►
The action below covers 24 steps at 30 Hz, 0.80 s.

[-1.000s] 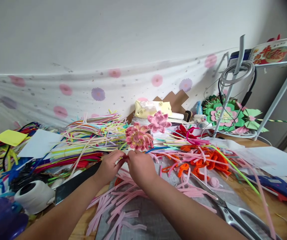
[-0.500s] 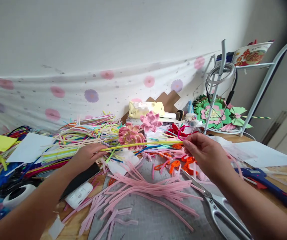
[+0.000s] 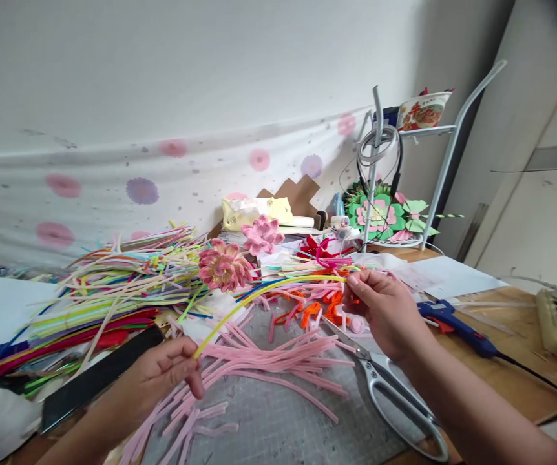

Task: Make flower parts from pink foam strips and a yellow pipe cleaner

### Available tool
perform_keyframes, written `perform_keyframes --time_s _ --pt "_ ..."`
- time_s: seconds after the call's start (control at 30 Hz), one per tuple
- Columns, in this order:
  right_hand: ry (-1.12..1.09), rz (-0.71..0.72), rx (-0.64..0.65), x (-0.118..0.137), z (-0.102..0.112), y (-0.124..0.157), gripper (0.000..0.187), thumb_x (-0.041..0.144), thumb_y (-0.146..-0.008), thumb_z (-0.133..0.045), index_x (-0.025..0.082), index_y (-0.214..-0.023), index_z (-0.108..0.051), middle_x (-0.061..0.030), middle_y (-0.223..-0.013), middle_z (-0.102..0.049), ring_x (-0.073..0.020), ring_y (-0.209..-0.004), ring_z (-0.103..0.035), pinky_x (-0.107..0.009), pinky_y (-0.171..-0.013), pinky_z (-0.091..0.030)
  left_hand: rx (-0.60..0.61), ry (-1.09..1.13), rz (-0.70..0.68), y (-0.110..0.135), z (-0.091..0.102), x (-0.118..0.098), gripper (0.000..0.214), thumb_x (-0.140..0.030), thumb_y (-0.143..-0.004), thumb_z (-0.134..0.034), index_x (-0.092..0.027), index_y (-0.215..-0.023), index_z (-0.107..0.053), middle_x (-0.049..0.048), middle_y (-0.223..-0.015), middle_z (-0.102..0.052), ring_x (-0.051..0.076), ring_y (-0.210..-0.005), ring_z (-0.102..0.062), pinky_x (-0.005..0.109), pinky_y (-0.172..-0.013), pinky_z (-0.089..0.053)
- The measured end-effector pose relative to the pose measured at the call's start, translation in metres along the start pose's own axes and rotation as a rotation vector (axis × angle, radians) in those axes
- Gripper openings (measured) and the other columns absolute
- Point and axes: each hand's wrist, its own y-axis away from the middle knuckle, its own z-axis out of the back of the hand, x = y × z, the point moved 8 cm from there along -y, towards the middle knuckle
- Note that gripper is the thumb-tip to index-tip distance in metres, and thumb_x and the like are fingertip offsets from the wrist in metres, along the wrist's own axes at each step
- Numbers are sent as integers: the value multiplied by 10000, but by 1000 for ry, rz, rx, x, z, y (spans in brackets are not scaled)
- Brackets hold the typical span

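Left hand [image 3: 174, 368]: finger and thumb pinched on lower end of yellow pipe cleaner [image 3: 259, 290]. Right hand [image 3: 380, 310]: pinched on other end, higher up. Yellow length arched between hands, over gray mat [image 3: 278, 410] and pink pipe cleaners [image 3: 278, 357] loosely bunched there. Two pink flowers [image 3: 225, 266] just beyond arch. Scissors [image 3: 371, 369] near right forearm, blades toward orange pieces [image 3: 311, 315]. Blue glue gun [image 3: 462, 328] on wooden counter [image 3: 496, 381], farther right.
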Motion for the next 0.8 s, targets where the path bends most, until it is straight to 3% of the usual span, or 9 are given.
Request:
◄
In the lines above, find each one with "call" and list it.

- time_s: seconds after the call's start (control at 30 Hz), one per tuple
- The measured end-effector pose relative to the pose measured at the call's start, translation in metres along the start pose's own axes and rotation as a rotation vector (axis × angle, radians) in those axes

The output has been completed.